Tom Matzzie, for reasons which are very unclear, has decided that he’s going to wage a media campaign against Steve Eisman — and, by implication, in favor of the predatory higher-education scam artists that Eisman is looking to cut down to size. Matzzie is a credible left-wing campaigner, which makes his current bedfellows very odd ones: he’s essentially defending companies which take billions of dollars from the government and put the onus to repay that money onto “students” who are very unlikely to even graduate, let alone get the kind of job which will let them repay the loan. Eisman’s testimony to the Senate yesterday was compelling stuff, and it’s backed up by the testimony of the OIG’s Kathleen Tighe; judging by yesterday’s hearing, no one outside the for-profit education industry, bar Matzzie, is remotely willing to step up to defend it.

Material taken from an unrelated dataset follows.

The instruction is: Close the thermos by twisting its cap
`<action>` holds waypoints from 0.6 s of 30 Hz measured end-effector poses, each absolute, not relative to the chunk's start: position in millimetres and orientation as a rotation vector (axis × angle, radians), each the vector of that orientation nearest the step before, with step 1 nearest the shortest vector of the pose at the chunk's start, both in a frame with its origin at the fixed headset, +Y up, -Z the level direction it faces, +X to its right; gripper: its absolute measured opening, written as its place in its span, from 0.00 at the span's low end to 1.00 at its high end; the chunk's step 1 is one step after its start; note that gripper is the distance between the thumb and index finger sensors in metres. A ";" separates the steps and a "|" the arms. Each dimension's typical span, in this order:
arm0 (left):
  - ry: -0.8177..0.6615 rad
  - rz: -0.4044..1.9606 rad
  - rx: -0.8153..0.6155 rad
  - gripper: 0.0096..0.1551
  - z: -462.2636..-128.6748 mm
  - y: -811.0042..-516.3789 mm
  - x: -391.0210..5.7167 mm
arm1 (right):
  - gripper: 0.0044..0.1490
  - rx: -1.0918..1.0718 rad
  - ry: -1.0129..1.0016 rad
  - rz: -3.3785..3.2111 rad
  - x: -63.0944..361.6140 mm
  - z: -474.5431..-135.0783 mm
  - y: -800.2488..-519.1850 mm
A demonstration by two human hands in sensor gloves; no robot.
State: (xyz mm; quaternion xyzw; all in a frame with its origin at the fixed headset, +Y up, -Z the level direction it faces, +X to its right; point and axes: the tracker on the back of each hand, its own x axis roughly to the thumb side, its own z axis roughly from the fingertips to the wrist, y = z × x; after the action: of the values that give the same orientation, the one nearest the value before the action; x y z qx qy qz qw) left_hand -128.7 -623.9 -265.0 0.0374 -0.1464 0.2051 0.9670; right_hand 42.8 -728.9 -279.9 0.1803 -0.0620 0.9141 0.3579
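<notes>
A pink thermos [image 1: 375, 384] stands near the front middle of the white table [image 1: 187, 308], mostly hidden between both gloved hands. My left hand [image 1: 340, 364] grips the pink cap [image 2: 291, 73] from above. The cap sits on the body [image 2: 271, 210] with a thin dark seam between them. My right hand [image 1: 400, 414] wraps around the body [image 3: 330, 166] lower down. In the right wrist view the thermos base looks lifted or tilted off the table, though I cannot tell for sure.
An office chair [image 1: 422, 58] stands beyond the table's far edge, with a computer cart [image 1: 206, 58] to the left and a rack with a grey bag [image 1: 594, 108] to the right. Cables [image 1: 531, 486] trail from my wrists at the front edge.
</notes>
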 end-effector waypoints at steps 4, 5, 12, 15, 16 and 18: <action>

Yet Matzzie insists on trying to do so, on the grounds that Eisman is short the sector:
Steven Eisman wants the regulation of higher education to get rich — not because it will be good for students or the schools. And now this hedge fund manager is leveraging a U.S. Senate hearing to take more short-selling profits.

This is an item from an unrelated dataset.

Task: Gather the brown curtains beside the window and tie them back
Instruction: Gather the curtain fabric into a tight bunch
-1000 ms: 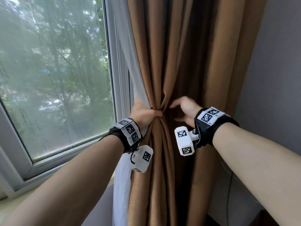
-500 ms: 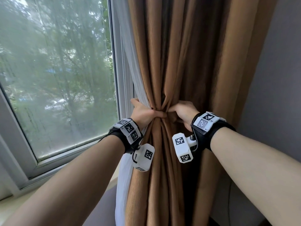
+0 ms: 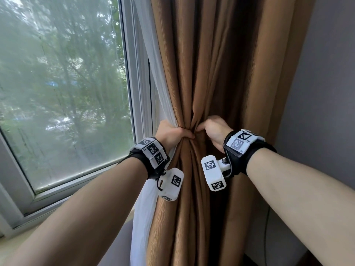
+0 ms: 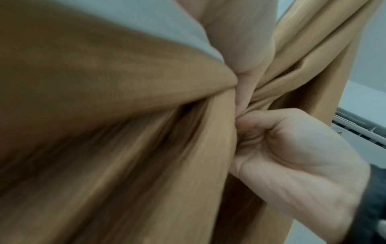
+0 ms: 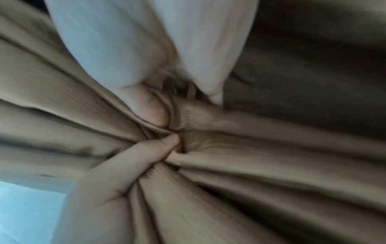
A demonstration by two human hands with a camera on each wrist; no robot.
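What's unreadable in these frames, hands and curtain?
- Left hand fingers: head view, wrapped behind the brown curtains.
- Right hand fingers: head view, tucked into the folds; the right wrist view is motion-blurred.
- Any tie-back: none visible; the pinch point is covered by both hands.
- Curtain top and hem: cut off by frame edges.
- White sheer: lower end cut off.

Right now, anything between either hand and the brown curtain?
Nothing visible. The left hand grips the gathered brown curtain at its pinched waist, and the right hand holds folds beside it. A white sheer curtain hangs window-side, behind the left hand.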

A short-seller investor will always have a conflict of interest when speaking about a set of companies and that is why it is inappropriate to invite Eisman as an expert witness. He will typically always want to portray those companies in a bad light in order to generate news that would drive down their stock prices. His financial conflict of interest biases his testimony beyond redemption.
Could the committee possibly expect unbiased testimony? No. Eisman has staked a fortune on government action against higher education companies.
A conflict of interest happens when you have two different interests which are in conflict with each other: I see no conflict of interest at all here. To the contrary, I see an alignment of interests: Eisman has realized that if the government does the right thing, then he’ll make money, and so he’s more than happy to show the government everything he’s been able to find out about these companies.
It’s not the job of Senate committees to take testimony only from the “unbiased”, were such people to exist. It’s their job, rather, to find out the truth of the matter and act on it. And if Eisman can help them to uncover that truth, so much the better. After all, it’s not as though Eisman is trying to pull one over on the Senate: he’s entirely open and honest about his short position, and indeed it’s the promise of profits on that position which has allowed him to research the sector in such depth.
Eisman puts it like this:
Until recently, I thought that there would never again be an opportunity to be involved with an industry as socially destructive as the subprime mortgage industry. I was wrong. The For-Profit Education Industry has proven equal to the task.
He’s taking on that industry head-on, in public — which is a dangerous thing to do, as a long history of short sellers before him can testify. I hope this story turns out well for him. And I hope that at some point it will become more obvious why Matzzie is leading the charge against him. I can’t find any record of Matzzie having railed against short sellers in the past; I wonder why he suddenly cares so much about the issue now.